No se trata tan solo de una actitud rebelde que caracteriza a ciertos grupos sociales. Ni siquiera del desconocimiento de la gravedad de la presencia del coronavirus en la sociedad, la familia, el mundo. Nada de eso. Realizar reuniones sociales clandestinas para farrear y beber atenta contra el orden social estatuido y contra la seguridad, no solo personal, sino sobre todo social. Más aun, es tan solo el afán de quebrantar la norma lo que buscan ciertos grupos sociales: allí está su placer.
Se trataría de una suerte de banalidad social que formaría parte de la cotidianidad de un segmento de la población de la ciudad. Es un estado mental y actitudinal que conduce a que ciertos ciudadanos se coloquen de espaldas a todo aquello que implica limitación y orden.
En toda sociedad existe un grupo que se halla en perenne enfrentamiento con la autoridad, la ley y el orden. Cuando pueden, sin correr mayores riesgos, se pasan los semáforos en rojo, invaden vía, manejan con exceso de velocidad. Lanzan a la calle su propia basura. Y todo sin remordimiento alguno. Todo como eso constituye lo normal y apropiado.
Se trata de grupos que viven en perenne rebeldía ante la autoridad y lo estatuido. Un intento de aparecer como colocados más allá del bien y del mal y, por ende, siempre dispuestos a contradecir aquello que, de una u otra manera, aparece como un limitador de sus deseos.
A todos ellos los constituye un quemeimportismo agresivo y destructor. Las normas sociales representan un obstáculo para la realización de sus deseos. Por ende, estarán siempre listos para violentarlas. En ello se cimenta tanto su poder como su placer.
El país no vive la presencia de una enfermedad cualquiera que podría afectar a unos cuantos ciudadanos más o menos aislados. En esta lucha contra el mal, nadie puede excluirse del cumplimiento de las normas dispuestas por las autoridades pertinentes.
Pasan por alto o simplemente desconocen el hecho de que las normas sociales se hallan destinadas a precautelar la salud y el bienestar de todos los ciudadanos. Les interesa solamente su propio bienestar y el logro de cierto placer que obtienen con sus acciones en contra de la ley y las normas sociales.
El país no vive la presencia de una enfermedad cualquiera que podría afectar a unos cuantos ciudadanos más o menos aislados. Se trata de una epidemia a la que no se la puede enfrentar sino con el concurso activo y cooperante de todos los ciudadanos. En esta lucha contra el mal, nadie puede excluirse del cumplimiento de las normas dispuestas por las autoridades pertinentes.
Por ende, aquí no es posible el menos uno que se considere con la libertad de no someterse a las normas para ejercer una supuesta libertad y hacer lo que le venga en gana. Este que se considera la excepción es alguien que, perversamente, no solo rema contracorriente, sino que opta por un quemeimportismo respecto al bienestar y la salud de los otros. Y en ello va su placer.
En la sociedad, el bien común prevalece sobre el individual. Pero a este grupo que se margina de la norma, eso ni la ve ni le viene porque lo suyo prevalece sobre lo común. Es cierto que se esconde para atentar en contra de lo estatuido. Pero al mismo tiempo, dejará sus huellas para ser oportunamente descubierto. Porque le interesa sobremanera que la sociedad sepa que, en medio de la crisis, hay quienes pueden divertirse a lo grande, realizar reuniones matrimoniales y de cumpleaños, celebrar la libertad de quienes no tienen otra ley que la de su propio deseo.
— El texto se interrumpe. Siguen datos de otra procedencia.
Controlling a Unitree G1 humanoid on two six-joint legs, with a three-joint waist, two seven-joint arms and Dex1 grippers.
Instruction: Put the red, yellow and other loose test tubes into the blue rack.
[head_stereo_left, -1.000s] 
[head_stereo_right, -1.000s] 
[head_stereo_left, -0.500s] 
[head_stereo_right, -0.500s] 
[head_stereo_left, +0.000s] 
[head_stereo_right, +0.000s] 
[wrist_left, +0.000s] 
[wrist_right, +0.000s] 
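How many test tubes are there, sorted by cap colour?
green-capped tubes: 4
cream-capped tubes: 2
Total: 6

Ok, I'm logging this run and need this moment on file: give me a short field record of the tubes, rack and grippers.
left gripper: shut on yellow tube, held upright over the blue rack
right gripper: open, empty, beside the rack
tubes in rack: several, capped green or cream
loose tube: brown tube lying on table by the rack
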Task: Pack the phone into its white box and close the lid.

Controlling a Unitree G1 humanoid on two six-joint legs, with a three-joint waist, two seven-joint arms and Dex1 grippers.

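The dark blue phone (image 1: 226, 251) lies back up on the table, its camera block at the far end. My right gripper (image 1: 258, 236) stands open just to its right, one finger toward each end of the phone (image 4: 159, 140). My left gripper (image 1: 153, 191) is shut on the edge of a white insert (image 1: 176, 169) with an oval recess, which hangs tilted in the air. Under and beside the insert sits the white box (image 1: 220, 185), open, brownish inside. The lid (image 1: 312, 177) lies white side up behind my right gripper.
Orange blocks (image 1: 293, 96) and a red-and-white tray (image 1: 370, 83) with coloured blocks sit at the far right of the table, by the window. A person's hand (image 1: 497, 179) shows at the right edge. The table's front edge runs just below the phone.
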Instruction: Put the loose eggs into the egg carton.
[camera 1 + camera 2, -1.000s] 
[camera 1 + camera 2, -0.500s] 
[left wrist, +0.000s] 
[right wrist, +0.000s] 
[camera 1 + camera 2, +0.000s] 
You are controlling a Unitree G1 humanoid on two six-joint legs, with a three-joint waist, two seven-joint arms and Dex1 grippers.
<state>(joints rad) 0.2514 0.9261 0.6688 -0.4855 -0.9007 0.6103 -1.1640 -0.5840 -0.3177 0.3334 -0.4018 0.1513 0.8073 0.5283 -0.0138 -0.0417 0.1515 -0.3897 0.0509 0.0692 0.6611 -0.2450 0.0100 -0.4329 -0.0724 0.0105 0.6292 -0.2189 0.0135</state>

No faltan quienes, probablemente, ni siquiera sepan en qué consiste el bien común y cuál sería su importancia en la convivencia social. Mentalidades egoístas y a veces incluso perversas acostumbradas a medir y valorar el mundo desde su interés, sus deseos y su placer. Sujetos y grupos eminentemente contestatarios. Para ellos, los otros son apenas una enunciación hueca, vacía de significación.
Este grupo mide el mundo con su propio rasero. Allí no hay lugar para la idea de bien común. Por ende, podrá violentar la norma sin remordimiento alguno. Reunirse para una celebración matrimonial, un cumpleaños o la simplicidad de un fin de semana constituye un derecho al que no renunciarán de buena gana. Y aún más, lo harán como parte de su perenne provocación al orden y a la ley.
Este quemeimportismo bordea lo perverso-social cuando propositivamente se atenta en contra del bienestar de las mayorías. Desde luego, un concepto que ni siquiera consta en su vocabulario.